A Knowledge-Based System for Composite Document Analysis and Retrieval: Design Issues in the CODER Project

The CODER (COmposite Document Expert/Extended/Effective Retrieval) Project aims at applying a variety of methods developed in the realm of artificial intelligence to improve the performance of information retrieval systems. A prototype CODER system is being developed and will serve as a testbed for future research in this area. Initial experimentation will take place on a collection of more than three years of issues of the AIList ARPANET Digest CODER is being developed in MU-Prolog and C++ as a collection of experts communicating through central blackboards using UNIX™ pipes and the TCP/IP protocol.

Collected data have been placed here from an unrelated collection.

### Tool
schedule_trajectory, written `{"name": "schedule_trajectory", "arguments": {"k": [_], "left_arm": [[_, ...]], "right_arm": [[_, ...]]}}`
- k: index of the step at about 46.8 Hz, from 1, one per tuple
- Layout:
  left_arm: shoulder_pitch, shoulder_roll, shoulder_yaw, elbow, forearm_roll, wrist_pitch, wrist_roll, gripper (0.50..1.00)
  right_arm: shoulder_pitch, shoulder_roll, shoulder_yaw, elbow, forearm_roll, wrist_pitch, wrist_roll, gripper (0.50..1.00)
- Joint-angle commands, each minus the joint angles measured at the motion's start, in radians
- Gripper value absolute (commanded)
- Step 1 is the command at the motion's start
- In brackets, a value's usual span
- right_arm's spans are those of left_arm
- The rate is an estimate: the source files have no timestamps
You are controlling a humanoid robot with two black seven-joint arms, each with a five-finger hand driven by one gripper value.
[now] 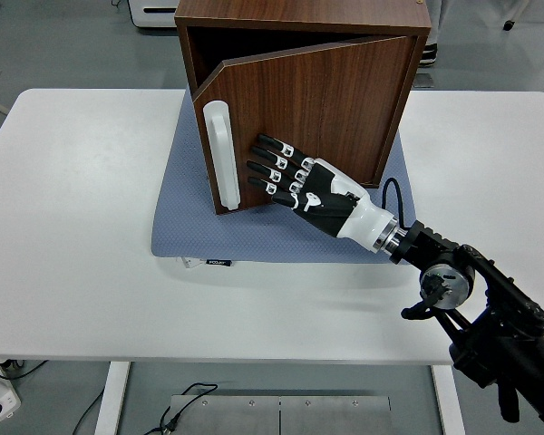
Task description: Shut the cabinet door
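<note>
right hand (295, 181): fingers extended flat, grasping nothing, pressed against cabinet door (317, 109) | door: ahead of hand, slightly ajar | white handle (221, 156): just left of fingertips | cabinet (299, 18): on blue mat (177, 227), white surface (82, 227)

I get a bright, evenly lit picture with soft light from overhead. The white table (82, 208) is pale but not washed out, with no hard glare. A soft shadow lies on the blue mat (186, 222) just left of the cabinet (344, 91), and the cabinet's open gap at the top is dark inside. The right hand (299, 186) is sharp, without motion blur. Focus holds from near edge to far floor.
</note>
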Motion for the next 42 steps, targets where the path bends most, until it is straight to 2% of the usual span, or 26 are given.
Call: {"name": "schedule_trajectory", "arguments": {"k": [1,19,32,42], "left_arm": [[0.000,0.000,0.000,0.000,0.000,0.000,0.000,1.000],[0.000,0.000,0.000,0.000,0.000,0.000,0.000,1.000],[0.000,0.000,0.000,0.000,0.000,0.000,0.000,1.000],[0.000,0.000,0.000,0.000,0.000,0.000,0.000,1.000]], "right_arm": [[0.011,0.000,-0.001,-0.011,0.000,-0.004,-0.001,1.000],[0.071,0.000,0.001,-0.078,0.008,-0.013,-0.001,1.000],[0.132,0.000,0.001,-0.112,0.060,-0.055,0.001,1.000],[0.143,0.000,0.001,-0.126,0.062,-0.064,0.001,1.000]]}}
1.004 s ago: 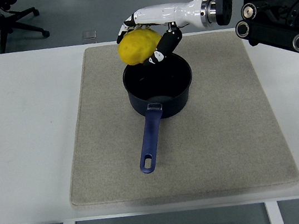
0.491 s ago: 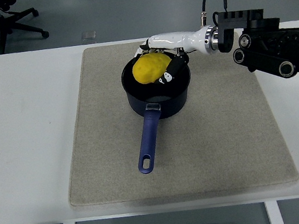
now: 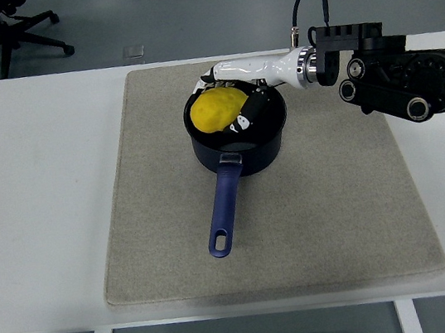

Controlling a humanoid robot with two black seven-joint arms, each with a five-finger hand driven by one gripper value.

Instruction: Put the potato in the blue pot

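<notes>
Gripping yellow lumpy potato (image 3: pixel 216 110) inside dark blue metal pot (image 3: pixel 241 151), right robot hand (image 3: pixel 239 97); snagging rim on withdrawal could tip pot.

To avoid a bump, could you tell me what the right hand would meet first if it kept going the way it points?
Probably the dark blue pot's far-left rim; the right hand points leftward, curled around the yellow potato.
</notes>
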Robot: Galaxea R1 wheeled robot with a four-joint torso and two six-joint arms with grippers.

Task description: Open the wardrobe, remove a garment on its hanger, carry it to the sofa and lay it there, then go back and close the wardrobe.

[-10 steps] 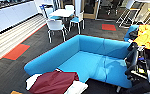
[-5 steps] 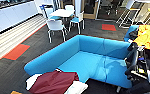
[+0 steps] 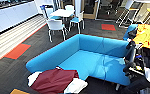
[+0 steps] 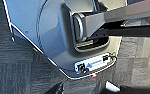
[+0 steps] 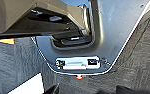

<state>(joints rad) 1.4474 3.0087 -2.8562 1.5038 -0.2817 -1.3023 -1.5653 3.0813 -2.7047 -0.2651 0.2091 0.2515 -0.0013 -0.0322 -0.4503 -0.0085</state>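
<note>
Little changed over the last second: maroon jacket (image 3: 53, 80) lying as before, draped over the near left end of the blue sofa (image 3: 91, 62). Delivery judged done; wardrobe closing remains. End effector openness impossible to tell.

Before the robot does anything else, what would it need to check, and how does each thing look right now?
1. Maroon jacket is on the blue sofa: ok, it lies over the sofa's near end.
2. Jacket fully supported: cannot tell, a white sleeve reaches the seat's front edge.
3. Hanger with the jacket: cannot tell, none can be made out.
4. Jaws free of the jacket: cannot tell, the wrist views show carpet but no clear fingers.
5. White chairs and table well away from the sofa: ok.
</note>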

This distributed system can be divided up across several machines, to best utilize special display devices, storage facilities, and processors. There is a central spine, including document text and document knowledge representations, and a large lexicon being constructed from two machine readable, English dictionaries. An entry/analysis subsystem carries out detailed analysis of composite, documents, determining the structure and type of the whole and of each part. An access/retrieval subsystem has models of each user, can accomodate a variety of query languages, and supports browsing, searching, and immediate feedback. Many issues must be dealt with in the design of such a system, including issues of knowledge representation, natural language processing, storage management and support environments. This paper gives background, describes related work, explains the design principles and architecture, and closes with future plans.